A new method is presented here which determines the maximum gap in one solution for correlated uncertainties characterized by an ellipse. The method involves a bilevel optimization, with the difference between objectives (maximum and minimum) maximized by adjusting the values of the uncertain parameters.

2. Expected Objective: Under the assumption of normally distributed parameter uncertainty, this value is obtained using the method by Darlington et.al (1999). The key aspect of this problem that simplifies the calculations is the fact that the LP has only one basis, because the solution ?backs off? from the inequality constraints sufficiently to ensure that the solution is feasible for all values of the uncertain parameters. The solution can be found with one solution of a second-order cone program (Ben-Tal and Nemirovski, 1998).

The proposed method in this work can be tailored to determine the expected value of the gap in a bilevel optimization problem, which is solved without enumerative or iterative procedures.

METHOD FEEDBACK: In this approach, the converged LP solution, e.g., the solution after sufficient iterations with feedback, must satisfy all constraints for every value within specified ranges for the uncertain parameters. (This is essentially the LP problem in the MPC controller.) We note that these methods allow basis changes over the range of uncertain parameters. To our knowledge, the formulation and solutions are unique with this work.

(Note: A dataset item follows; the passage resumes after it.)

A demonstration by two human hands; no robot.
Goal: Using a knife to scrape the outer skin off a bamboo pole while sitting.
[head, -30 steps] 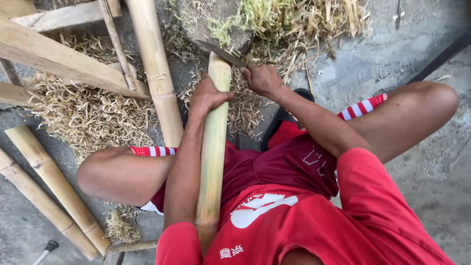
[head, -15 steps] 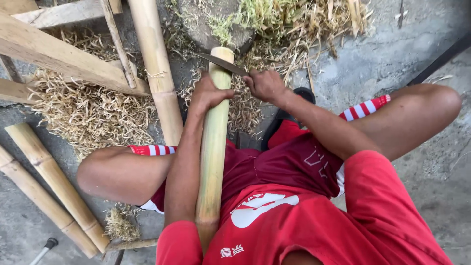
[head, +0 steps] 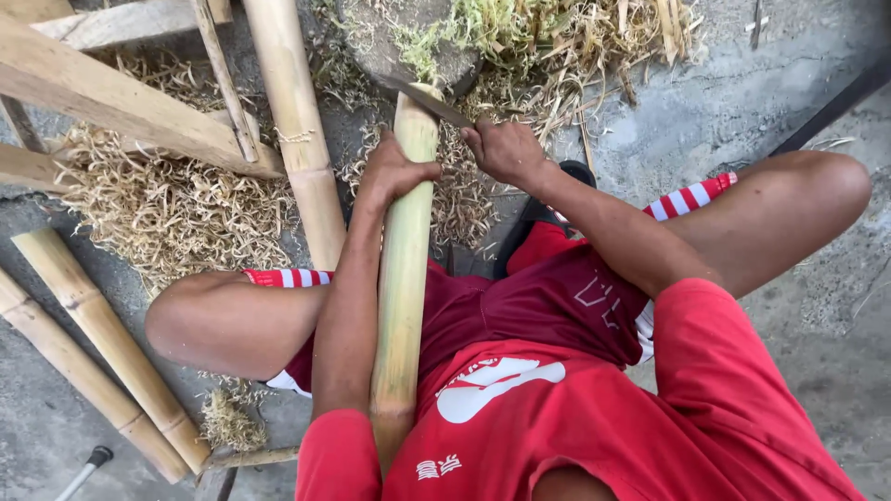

1. Objective gap: The meaningful gap in this case is between true optimum objective (obtained with a perfect model) and the worst objective obtained with feedback. This is determined using a bilevel optimization, which evaluates the profit for each case and maximizes the difference in solution by adjusting the parameters within their uncertainty region. This is the cost for uncertainty in the final, converged solution of an LP with feedback.

2. Expected objective: Again, the assumption of normally distributed parameter uncertainty is made. In this case, two approaches are possible. In one, the ?size? of the ellipse describing the parameters uncertainty is changed by taking several values of the significance level of the parameters, and at each level, the objective gap is evaluated. Then, the expected value is determined by numerical integration. In the second method, the same approach is taken, but the result is obtained in a single solution. We note that the number of samples of the significance level is much smaller than the number of parameter value samples required if a Monte Carlo approach were taken to evaluate the expected value.

Both of the cases with feedback result in a bilevel optimization that contains complementarity constraints. The problem is non-convex, but computational results are very promising. The good results are facilitated by the use of an interior point optimization method in the IPOPT software (Raghunathan and Biegler, 2003).

Numerical results will be presented for problems with and without feedback. Cases will be from the previous literature and from gasoline blending. The use of the expected value is recommended for most process applications. The use of ?without? or ?with? feedback depends on the actual situation; for the LP in MPC, the use of ?with feedback? is essential.

The presentation will close with a brief discussion of the use of these monitoring approaches in the process industries and methods available to reduce parameter mismatch and improve LP optimization performance.

References

Ben-Tal, A. and Nemirovski, A. (1998) Robust Convex Optimization. Mathematics of Operations Research, 23 (4), 769-805.

Chinneck, J.W. and Ramadan, K. (2000) Linear Programming with Interval Coefficients. J.Opl.Res.Soc., 51, 209-220.

Darlington, J., Pantelides, C.C., Rustem, B. and Tanyi, B.A. (1999) An Algorithm for Constrained Nonlinear Optimization under Uncertainty. Automatica, 35, 217-228.

Raghunathan, A.U. and Biegler, L.T. (2003) Mathematical Programs with Equilibrium Constraints (MPECs) in Process Engineering. Comp. chem..Engng., 27, 1381-1392.